Task instructions
Below are some records; retype all of them exactly.

Data provided
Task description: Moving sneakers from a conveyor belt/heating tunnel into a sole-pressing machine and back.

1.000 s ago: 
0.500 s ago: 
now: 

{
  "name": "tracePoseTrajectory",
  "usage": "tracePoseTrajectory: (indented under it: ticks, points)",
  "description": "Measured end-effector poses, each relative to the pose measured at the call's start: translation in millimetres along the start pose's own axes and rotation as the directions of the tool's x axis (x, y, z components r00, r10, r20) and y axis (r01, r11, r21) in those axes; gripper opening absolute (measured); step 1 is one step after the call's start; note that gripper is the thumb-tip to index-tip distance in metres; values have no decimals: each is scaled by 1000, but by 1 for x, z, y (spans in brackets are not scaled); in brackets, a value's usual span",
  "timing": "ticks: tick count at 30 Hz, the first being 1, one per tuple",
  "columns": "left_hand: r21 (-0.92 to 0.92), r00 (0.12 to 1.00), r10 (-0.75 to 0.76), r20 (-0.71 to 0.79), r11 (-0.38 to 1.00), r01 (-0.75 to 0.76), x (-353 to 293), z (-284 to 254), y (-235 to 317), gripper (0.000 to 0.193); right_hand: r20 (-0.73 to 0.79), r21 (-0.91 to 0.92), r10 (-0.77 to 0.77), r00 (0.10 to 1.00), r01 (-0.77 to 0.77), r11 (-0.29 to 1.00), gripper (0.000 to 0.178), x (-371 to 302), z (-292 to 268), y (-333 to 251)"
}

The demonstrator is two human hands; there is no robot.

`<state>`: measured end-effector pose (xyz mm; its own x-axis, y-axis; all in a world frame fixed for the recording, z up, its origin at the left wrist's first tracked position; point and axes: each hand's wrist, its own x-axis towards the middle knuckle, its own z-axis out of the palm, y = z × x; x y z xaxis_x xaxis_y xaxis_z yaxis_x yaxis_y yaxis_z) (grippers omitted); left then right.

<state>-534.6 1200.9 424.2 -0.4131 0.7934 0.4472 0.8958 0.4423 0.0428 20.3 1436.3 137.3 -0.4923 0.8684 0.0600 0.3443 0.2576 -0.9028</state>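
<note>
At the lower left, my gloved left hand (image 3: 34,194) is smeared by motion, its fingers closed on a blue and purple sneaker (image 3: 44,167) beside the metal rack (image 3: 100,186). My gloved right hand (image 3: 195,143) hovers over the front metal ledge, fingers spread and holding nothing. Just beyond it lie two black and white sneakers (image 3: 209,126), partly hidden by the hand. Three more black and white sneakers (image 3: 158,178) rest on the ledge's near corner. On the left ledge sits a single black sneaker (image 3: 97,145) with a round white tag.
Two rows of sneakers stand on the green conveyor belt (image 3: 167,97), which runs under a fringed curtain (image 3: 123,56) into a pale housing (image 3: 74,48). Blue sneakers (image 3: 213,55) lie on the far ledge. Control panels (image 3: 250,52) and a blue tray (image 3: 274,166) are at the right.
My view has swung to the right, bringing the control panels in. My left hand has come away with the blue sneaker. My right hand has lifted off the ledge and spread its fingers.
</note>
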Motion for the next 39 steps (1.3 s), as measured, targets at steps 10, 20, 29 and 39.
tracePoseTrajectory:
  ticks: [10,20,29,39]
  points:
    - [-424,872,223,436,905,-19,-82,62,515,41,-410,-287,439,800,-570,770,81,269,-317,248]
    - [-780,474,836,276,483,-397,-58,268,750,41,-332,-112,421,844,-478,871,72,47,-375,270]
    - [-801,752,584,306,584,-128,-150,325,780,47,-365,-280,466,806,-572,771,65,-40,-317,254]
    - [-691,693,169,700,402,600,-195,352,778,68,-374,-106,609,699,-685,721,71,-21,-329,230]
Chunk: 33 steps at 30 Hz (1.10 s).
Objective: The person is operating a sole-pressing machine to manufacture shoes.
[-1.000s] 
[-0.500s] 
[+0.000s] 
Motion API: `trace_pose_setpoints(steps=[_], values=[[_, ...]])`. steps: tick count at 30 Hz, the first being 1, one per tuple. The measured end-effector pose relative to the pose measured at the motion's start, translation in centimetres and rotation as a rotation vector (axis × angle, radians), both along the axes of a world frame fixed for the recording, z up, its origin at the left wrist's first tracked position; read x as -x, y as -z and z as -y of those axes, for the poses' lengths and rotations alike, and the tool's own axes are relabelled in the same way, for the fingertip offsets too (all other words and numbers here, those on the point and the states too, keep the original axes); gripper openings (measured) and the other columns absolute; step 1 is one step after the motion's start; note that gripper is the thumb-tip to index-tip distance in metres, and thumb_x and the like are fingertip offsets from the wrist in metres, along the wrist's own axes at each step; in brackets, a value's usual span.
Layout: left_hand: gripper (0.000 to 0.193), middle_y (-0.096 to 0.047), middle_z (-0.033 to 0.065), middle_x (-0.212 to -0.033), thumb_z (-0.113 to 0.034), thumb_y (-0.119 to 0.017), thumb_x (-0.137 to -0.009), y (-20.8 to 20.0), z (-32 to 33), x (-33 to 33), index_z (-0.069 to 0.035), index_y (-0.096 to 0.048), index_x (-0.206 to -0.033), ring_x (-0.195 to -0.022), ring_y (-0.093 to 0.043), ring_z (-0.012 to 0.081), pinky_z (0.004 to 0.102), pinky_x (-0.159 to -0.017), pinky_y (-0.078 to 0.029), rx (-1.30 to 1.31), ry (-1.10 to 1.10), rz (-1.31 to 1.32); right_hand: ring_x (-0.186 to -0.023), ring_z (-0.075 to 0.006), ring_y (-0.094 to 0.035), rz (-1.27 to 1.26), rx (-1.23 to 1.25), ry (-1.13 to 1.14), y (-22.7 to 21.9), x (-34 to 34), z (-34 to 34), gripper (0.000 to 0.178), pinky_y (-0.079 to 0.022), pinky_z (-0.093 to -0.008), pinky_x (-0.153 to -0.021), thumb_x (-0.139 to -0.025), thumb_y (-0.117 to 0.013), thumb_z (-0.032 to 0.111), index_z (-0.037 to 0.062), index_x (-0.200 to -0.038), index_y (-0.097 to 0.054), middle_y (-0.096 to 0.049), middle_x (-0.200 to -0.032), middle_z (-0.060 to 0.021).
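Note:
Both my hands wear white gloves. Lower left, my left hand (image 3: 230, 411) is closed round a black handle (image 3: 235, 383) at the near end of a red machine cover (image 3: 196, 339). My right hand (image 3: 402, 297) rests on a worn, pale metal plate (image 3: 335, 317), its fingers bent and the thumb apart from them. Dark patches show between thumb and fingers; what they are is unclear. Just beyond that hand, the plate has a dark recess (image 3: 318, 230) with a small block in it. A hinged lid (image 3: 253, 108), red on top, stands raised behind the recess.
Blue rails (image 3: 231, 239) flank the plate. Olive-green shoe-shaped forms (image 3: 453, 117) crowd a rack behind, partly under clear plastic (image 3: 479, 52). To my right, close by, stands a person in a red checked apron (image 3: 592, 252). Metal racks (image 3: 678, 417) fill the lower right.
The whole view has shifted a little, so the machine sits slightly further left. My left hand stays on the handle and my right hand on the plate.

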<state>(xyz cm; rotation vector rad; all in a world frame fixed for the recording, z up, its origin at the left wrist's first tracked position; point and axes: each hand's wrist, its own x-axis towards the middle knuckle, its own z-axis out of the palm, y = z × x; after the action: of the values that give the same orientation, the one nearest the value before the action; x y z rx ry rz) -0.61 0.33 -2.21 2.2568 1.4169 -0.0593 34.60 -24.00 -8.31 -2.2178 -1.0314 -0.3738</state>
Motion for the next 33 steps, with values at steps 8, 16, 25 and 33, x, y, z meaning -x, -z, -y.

Your response
Task description: Moving sneakers from a conveyor belt/heating tunnel into a sole-pressing machine and back.

1.000 s ago: 
0.500 s ago: 
now: 

{
  "name": "tracePoseTrajectory",
  "usage": "tracePoseTrajectory: (indented under it: ticks, points)",
  "description": "Measured end-effector poses, each relative to the pose measured at the call's start: translation in millimetres along the start pose's own axes and rotation as the directions of the tool's x axis (x, y, z components r00, r10, r20) and y axis (r01, r11, r21) in those axes; gripper opening absolute (measured); step 1 is one step after the call's start; note that gripper is the thumb-tip to index-tip distance in metres; values have no decimals: each is scaled by 1000, but by 1 for x, z, y (spans in brackets are not scaled); in brackets, a value's usual span",
  "timing": "ticks: tick count at 30 Hz, the first being 1, one per tuple",
  "columns": "left_hand: r21 (-0.92 to 0.92), r00 (0.12 to 1.00), r10 (-0.75 to 0.76), r20 (-0.71 to 0.79), r11 (-0.38 to 1.00), r01 (-0.75 to 0.76), x (-353 to 293), z (-284 to 254), y (-235 to 317), gripper (0.000 to 0.193); right_hand: r20 (-0.73 to 0.79), r21 (-0.91 to 0.92), r10 (-0.77 to 0.77), r00 (0.10 to 1.00), r01 (-0.77 to 0.77), r11 (-0.29 to 1.00), gripper (0.000 to 0.178), x (-371 to 302), z (-292 to 268), y (-333 to 251)"
}

The demonstrator is two human hands; there is no robot.

`<state>`: measured end-effector pose (xyz mm; its own x-axis, y-axis; all in a world frame fixed for the recording, z up, its origin at the left wrist's first tracked position; point and axes: each hand's wrist, its own x-axis towards the middle knuckle, its own z-axis out of the palm, y = z × x; x y z xaxis_x xaxis_y xaxis_z yaxis_x yaxis_y yaxis_z) (grippers omitted); left then right.

<state>-534.6 1200.9 424.2 -0.4131 0.7934 0.4472 0.8958 0.4423 0.0428 20.3 1436.3 137.3 -0.4923 0.8684 0.0600 0.3443 0.2576 -0.9028</state>
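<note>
At the lower left, my gloved left hand (image 3: 34,194) is smeared by motion, its fingers closed on a blue and purple sneaker (image 3: 44,167) beside the metal rack (image 3: 100,186). My gloved right hand (image 3: 195,143) hovers over the front metal ledge, fingers spread and holding nothing. Just beyond it lie two black and white sneakers (image 3: 209,126), partly hidden by the hand. Three more black and white sneakers (image 3: 158,178) rest on the ledge's near corner. On the left ledge sits a single black sneaker (image 3: 97,145) with a round white tag.
Two rows of sneakers stand on the green conveyor belt (image 3: 167,97), which runs under a fringed curtain (image 3: 123,56) into a pale housing (image 3: 74,48). Blue sneakers (image 3: 213,55) lie on the far ledge. Control panels (image 3: 250,52) and a blue tray (image 3: 274,166) are at the right.
My view has swung to the right, bringing the control panels in. My left hand has come away with the blue sneaker. My right hand has lifted off the ledge and spread its fingers.
</note>
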Motion for the next 39 steps (1.3 s), as measured, targets at steps 10, 20, 29 and 39.
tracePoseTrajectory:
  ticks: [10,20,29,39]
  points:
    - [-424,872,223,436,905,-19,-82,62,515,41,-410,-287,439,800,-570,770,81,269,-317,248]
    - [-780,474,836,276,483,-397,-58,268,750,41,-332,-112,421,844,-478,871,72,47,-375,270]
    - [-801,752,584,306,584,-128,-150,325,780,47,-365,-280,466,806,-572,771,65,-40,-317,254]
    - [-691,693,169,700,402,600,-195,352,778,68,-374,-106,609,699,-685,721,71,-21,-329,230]
Chunk: 33 steps at 30 Hz (1.10 s).
Objective: The person is operating a sole-pressing machine to manufacture shoes.
[-1.000s] 
[-0.500s] 
[+0.000s] 
Motion API: `trace_pose_setpoints(steps=[_], values=[[_, ...]])`. steps: tick count at 30 Hz, the first being 1, one per tuple. The measured end-effector pose relative to the pose measured at the motion's start, translation in centimetres and rotation as a rotation vector (axis × angle, radians), both along the axes of a world frame fixed for the recording, z up, its origin at the left wrist's first tracked position; read x as -x, y as -z and z as -y of those axes, for the poses' lengths and rotations alike, and the tool's own axes are relabelled in the same way, for the fingertip offsets too (all other words and numbers here, those on the point and the states too, keep the original axes); gripper openings (measured) and the other columns absolute; step 1 is one step after the motion's start; note that gripper is the thumb-tip to index-tip distance in metres, and thumb_x and the like are fingertip offsets from the wrist in metres, along the wrist's own axes at each step; in brackets, a value's usual span.
Layout: left_hand: gripper (0.000 to 0.193), middle_y (-0.096 to 0.047), middle_z (-0.033 to 0.065), middle_x (-0.212 to -0.033), thumb_z (-0.113 to 0.034), thumb_y (-0.119 to 0.017), thumb_x (-0.137 to -0.009), y (-20.8 to 20.0), z (-32 to 33), x (-33 to 33), index_z (-0.069 to 0.035), index_y (-0.096 to 0.048), index_x (-0.206 to -0.033), ring_x (-0.195 to -0.022), ring_y (-0.093 to 0.043), ring_z (-0.012 to 0.081), pinky_z (0.004 to 0.102), pinky_x (-0.159 to -0.017), pinky_y (-0.078 to 0.029), rx (-1.30 to 1.31), ry (-1.10 to 1.10), rz (-1.31 to 1.32); right_hand: ring_x (-0.186 to -0.023), ring_z (-0.075 to 0.006), ring_y (-0.094 to 0.035), rz (-1.27 to 1.26), rx (-1.23 to 1.25), ry (-1.13 to 1.14), y (-22.7 to 21.9), x (-34 to 34), z (-34 to 34), gripper (0.000 to 0.178), pinky_y (-0.079 to 0.022), pinky_z (-0.093 to -0.008), pinky_x (-0.153 to -0.021), thumb_x (-0.139 to -0.025), thumb_y (-0.117 to 0.013), thumb_z (-0.032 to 0.111), index_z (-0.037 to 0.062), index_x (-0.200 to -0.038), index_y (-0.097 to 0.054), middle_y (-0.096 to 0.049), middle_x (-0.200 to -0.032), middle_z (-0.060 to 0.021).
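Note:
Both my hands wear white gloves. Lower left, my left hand (image 3: 230, 411) is closed round a black handle (image 3: 235, 383) at the near end of a red machine cover (image 3: 196, 339). My right hand (image 3: 402, 297) rests on a worn, pale metal plate (image 3: 335, 317), its fingers bent and the thumb apart from them. Dark patches show between thumb and fingers; what they are is unclear. Just beyond that hand, the plate has a dark recess (image 3: 318, 230) with a small block in it. A hinged lid (image 3: 253, 108), red on top, stands raised behind the recess.
Blue rails (image 3: 231, 239) flank the plate. Olive-green shoe-shaped forms (image 3: 453, 117) crowd a rack behind, partly under clear plastic (image 3: 479, 52). To my right, close by, stands a person in a red checked apron (image 3: 592, 252). Metal racks (image 3: 678, 417) fill the lower right.
The whole view has shifted a little, so the machine sits slightly further left. My left hand stays on the handle and my right hand on the plate.
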
<state>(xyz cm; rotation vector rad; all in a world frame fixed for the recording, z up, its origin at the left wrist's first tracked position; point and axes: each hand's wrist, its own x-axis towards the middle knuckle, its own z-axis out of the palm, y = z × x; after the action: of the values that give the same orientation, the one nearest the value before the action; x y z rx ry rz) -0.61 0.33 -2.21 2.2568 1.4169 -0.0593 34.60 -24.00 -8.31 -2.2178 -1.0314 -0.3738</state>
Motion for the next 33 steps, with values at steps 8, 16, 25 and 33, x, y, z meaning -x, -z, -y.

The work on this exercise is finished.